Und dann sagte Herr Hofmann [zu mir]: "Sie wissen doch, dass unser Führer ein Judenpogrom zu lösen" hätte. Ich habe die Frage bejaht, denn es blieb mir ja nichts anderes über. Dann bin ich mit diesen 100 Häftlingen rausmarschiert durchs Lagertor. Wir wurden draußen von der Wachmannschaft eingekreist, und so marschierten wir auf das Arbeitskommando zu. Als wir dort angekommen sind, verteilte sich die SS, so dass wir in der Mitte waren und die SS einen Ring bildete. Ich sagte zu den jüdischen Häftlingen: "Seid vorsichtig!

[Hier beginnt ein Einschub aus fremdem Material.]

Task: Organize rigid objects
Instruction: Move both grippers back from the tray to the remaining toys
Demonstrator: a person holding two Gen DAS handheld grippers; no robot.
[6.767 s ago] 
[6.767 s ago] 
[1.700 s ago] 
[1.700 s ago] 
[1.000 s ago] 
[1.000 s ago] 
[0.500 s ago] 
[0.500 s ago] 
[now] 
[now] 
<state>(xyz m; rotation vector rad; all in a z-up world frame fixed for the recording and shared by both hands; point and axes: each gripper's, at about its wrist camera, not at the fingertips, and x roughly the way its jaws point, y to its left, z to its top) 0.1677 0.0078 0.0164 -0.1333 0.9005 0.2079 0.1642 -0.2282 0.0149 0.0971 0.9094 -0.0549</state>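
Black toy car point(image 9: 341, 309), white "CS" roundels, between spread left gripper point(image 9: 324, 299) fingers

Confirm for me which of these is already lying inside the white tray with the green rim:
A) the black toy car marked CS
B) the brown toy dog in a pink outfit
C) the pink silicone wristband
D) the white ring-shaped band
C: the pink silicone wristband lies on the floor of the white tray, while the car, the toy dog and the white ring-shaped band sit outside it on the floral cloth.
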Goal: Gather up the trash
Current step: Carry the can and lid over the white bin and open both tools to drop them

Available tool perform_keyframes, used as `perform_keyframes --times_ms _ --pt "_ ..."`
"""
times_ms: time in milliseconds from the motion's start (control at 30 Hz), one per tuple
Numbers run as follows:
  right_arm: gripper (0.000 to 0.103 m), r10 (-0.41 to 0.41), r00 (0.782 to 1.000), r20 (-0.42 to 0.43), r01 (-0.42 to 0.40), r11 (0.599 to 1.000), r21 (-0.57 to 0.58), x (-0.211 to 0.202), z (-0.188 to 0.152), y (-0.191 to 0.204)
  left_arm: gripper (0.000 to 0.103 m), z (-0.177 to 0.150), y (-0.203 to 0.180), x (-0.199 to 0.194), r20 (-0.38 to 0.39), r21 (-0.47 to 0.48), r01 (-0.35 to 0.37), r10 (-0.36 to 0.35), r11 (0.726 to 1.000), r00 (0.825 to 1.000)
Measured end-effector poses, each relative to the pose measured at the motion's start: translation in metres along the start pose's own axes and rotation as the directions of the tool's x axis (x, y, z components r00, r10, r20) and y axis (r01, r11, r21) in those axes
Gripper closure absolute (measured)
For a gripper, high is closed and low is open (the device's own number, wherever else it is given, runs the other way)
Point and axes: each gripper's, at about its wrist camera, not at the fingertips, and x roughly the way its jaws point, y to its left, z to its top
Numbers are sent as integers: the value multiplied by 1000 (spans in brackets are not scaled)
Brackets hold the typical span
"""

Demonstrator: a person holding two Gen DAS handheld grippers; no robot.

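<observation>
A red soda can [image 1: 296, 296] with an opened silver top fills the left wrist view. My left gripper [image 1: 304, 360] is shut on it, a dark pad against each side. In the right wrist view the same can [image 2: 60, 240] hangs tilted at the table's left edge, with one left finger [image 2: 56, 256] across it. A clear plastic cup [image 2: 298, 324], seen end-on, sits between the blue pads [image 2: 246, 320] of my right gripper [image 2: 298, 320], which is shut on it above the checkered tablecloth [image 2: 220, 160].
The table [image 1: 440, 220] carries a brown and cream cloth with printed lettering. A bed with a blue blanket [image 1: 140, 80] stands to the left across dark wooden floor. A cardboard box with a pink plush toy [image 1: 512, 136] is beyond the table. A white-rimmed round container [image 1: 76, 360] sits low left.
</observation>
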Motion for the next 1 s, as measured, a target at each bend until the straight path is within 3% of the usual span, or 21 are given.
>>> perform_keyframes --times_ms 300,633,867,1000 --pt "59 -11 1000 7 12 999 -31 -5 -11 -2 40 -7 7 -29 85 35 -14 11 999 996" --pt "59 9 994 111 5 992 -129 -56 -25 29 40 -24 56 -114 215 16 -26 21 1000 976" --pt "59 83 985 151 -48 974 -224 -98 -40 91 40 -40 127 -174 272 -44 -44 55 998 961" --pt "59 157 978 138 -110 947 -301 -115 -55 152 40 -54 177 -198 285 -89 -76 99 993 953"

Jeder, der außerhalb der Postenkette geht, wird ›auf der Flucht‹ erschossen."

Die Toilette wurde absichtlich außerhalb der Postenkette aufgestellt, so dass, wenn ein Häftling austreten musste – und man kann sich wohl vorstellen, dass Häftlinge aus der Strafkompanie wohl ziemlich durcheinander sind, [angesichts der] Angst, die sie haben. Und so sind Verschiedene durch die Postenkette gelaufen, und zwar auf folgende Weise: Man hat diesem Häftling, wenn er an diesen SS-Mann herantrat, die Mütze vom Kopf gerissen und hat sie außerhalb der Postenkette hingeschmissen und hat ihm dann gesagt, er soll die Mütze holen. Und bei diesem Mützeholen wurde dieser Häftling erschossen.

Ich darf wohl sagen, dass gerade an diesem Tag, meiner Meinung nach, eine regelrechte Treibjagd gewesen ist auf Häftlinge. Und so hatte ich an diesem Tage 28 Tote. Herr Hofmann kam im Laufe des Nachmittags mit einem Lkw herausgefahren und hatte sich dort mit dem Kommandoführer unterhalten. In der Regel war es ja so, dass wir Häftlinge unsere toten Kameraden ja immer selbst mit ins Lager bringen mussten. Aber in diesem Fall schickte Herr Hofmann einen Lkw heraus, und die Toten wurden darauf verladen. Ich gab des Abends nach dem Appell den Zettel ab, worauf die einzelnen Nummern der Häftlinge standen, und somit war dieser Tag beendet.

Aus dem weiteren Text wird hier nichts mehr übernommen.